Mitchell has also been issued with a 10-year banning order, and been barred from Birmingham City home games for life. Oh well, every cloud has a silver lining.
HAVING had a few weeks to reflect on last week’s climate-change strike by schoolchildren across the UK – I guess that’s the 21st century equivalent of what we used to call ‘bunking off’ – I have come to the conclusion that something really does need to be done to address the issues they raised.
Well according to Jon Koomey, a research fellow at Stanford University, use of the internet accounts for about 10 per cent of all electricity consumed across the world. And that's before we get to the MP3 players.
So next time little Johnnie asks for a new iPhone, tablet, laptop or PS4, parents need to explain to them the irreparable damage these devices are causing to the planet, and buy them an Etch-a-Sketch instead.
I’m sure they will understand. Just think about the polar bears.
OF course, another way to cut down on damage to the environment is to tackle the problem of our cut-price , throwaway society, where nothing is built to last, and everything is discarded after a year or two.

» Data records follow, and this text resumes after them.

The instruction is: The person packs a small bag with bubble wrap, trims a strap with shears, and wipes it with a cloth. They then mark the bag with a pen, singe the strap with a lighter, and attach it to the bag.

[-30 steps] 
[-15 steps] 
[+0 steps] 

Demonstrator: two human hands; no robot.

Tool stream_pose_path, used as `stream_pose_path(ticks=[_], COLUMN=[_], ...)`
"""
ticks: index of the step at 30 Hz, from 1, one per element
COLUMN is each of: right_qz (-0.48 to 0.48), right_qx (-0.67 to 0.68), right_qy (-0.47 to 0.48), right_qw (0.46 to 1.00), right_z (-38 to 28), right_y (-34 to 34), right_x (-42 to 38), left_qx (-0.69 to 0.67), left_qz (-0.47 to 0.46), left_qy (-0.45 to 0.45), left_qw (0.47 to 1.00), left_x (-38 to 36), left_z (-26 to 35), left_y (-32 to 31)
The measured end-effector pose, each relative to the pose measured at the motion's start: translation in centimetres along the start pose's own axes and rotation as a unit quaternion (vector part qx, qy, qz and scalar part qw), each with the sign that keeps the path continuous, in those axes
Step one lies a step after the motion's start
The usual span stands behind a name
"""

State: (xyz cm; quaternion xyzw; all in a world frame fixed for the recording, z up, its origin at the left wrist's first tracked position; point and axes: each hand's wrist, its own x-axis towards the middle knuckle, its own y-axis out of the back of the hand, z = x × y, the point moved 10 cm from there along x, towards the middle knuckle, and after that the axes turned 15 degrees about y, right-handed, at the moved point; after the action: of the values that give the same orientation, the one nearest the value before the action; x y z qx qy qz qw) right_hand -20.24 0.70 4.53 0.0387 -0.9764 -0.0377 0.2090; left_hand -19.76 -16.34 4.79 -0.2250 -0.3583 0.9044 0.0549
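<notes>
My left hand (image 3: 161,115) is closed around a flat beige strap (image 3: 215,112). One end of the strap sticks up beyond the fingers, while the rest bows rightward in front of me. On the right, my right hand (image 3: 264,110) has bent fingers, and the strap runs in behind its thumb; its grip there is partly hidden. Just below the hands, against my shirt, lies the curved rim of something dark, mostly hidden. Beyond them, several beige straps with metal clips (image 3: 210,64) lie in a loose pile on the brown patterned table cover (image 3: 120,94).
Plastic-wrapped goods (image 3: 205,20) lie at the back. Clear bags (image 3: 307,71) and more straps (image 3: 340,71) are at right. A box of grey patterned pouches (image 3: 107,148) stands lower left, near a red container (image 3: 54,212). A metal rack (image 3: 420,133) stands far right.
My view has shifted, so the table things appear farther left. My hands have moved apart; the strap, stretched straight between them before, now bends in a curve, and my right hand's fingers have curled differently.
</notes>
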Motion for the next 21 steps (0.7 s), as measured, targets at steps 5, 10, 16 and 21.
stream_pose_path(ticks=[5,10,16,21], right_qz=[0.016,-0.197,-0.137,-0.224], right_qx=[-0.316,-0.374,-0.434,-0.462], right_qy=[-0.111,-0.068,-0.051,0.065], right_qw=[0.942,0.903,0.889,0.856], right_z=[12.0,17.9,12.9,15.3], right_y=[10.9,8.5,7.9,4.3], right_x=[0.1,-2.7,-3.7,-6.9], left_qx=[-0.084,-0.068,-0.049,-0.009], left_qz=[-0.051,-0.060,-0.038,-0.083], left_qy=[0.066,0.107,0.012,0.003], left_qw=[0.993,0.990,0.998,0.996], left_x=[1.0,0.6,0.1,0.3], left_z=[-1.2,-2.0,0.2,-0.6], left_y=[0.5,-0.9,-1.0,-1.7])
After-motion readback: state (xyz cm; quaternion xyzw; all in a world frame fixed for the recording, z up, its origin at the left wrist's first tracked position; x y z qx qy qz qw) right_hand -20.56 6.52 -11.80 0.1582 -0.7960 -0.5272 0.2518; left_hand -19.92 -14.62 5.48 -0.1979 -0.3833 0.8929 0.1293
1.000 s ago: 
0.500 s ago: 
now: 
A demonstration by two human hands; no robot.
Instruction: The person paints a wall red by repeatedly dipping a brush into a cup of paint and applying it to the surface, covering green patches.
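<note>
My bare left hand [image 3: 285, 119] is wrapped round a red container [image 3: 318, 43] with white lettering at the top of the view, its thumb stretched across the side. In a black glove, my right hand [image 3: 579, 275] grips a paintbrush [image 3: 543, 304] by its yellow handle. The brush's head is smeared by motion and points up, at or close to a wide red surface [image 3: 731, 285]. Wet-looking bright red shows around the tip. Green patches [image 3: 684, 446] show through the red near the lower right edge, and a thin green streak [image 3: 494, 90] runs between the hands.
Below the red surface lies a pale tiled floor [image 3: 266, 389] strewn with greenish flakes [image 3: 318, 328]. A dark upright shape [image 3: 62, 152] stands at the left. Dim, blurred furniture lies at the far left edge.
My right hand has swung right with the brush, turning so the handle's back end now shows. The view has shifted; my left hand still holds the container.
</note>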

I like to think I have been doing by bit by paying £15 a month for mechanical breakdown insurance on my 12-year-old washing machine, but not any more. The straw which broke the camel’s back came when I was recently informed the premium would increase to £18 a month.
“It’s because of its age,” explained the man on the end of the telephone line when I called to harangue him. Given that I have comfortably paid out for the cost of a new machine several times over, I told him I would like to cancel.
“We could do it for £9 a month,” he countered, an offer I politely declined. Good to know, though, that insurance providers never try it on with their customers, and always seek to provide the best value possible.
FOR all the moaning from pro-EU MPs about bribery, I don’t suppose there will be any shortage of takers for the Government’s £212 million fund Stronger Town Fund for the West Midlands.
But while the cash will surely be welcome, its success or otherwise will come down to what it is spent on. And when Communities Secretary James Brokenshire talks about towns ‘left behind’, the early signs are not encouraging.
I don’t know about you, but I don’t worry about being ‘left behind’ London, Birmingham or Manchester, with their rampant knife crime, social divisions and lack of community cohesion. I'm more worried that we are heading in the same direction.
If the Stronger Town Fund is used to boost industry, rejuvenate historic town centres by making them easier to access and better suited to the needs of the 21st century, and encourage a sense of civic pride and shared values, then it will be money well spent.
If, on the other hand, it is spent on the usual block paving, fancy flower pots, pedestrianisation and faddish ‘urban art’ projects, it will be a complete and utter waste.